--- STORED DATA Enclosed Below ---

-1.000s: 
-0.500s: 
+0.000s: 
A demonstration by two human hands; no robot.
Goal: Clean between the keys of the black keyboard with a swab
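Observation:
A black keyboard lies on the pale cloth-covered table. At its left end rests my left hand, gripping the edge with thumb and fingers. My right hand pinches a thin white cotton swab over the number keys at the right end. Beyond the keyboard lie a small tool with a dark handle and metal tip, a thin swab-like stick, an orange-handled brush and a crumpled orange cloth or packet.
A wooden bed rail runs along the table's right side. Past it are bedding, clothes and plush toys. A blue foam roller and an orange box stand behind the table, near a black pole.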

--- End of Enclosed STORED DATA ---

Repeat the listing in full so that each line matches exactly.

-1.000s: 
-0.500s: 
+0.000s: 
A demonstration by two human hands; no robot.
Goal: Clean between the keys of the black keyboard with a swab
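Observation:
A black keyboard lies on the pale cloth-covered table. At its left end rests my left hand, gripping the edge with thumb and fingers. My right hand pinches a thin white cotton swab over the number keys at the right end. Beyond the keyboard lie a small tool with a dark handle and metal tip, a thin swab-like stick, an orange-handled brush and a crumpled orange cloth or packet.
A wooden bed rail runs along the table's right side. Past it are bedding, clothes and plush toys. A blue foam roller and an orange box stand behind the table, near a black pole.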

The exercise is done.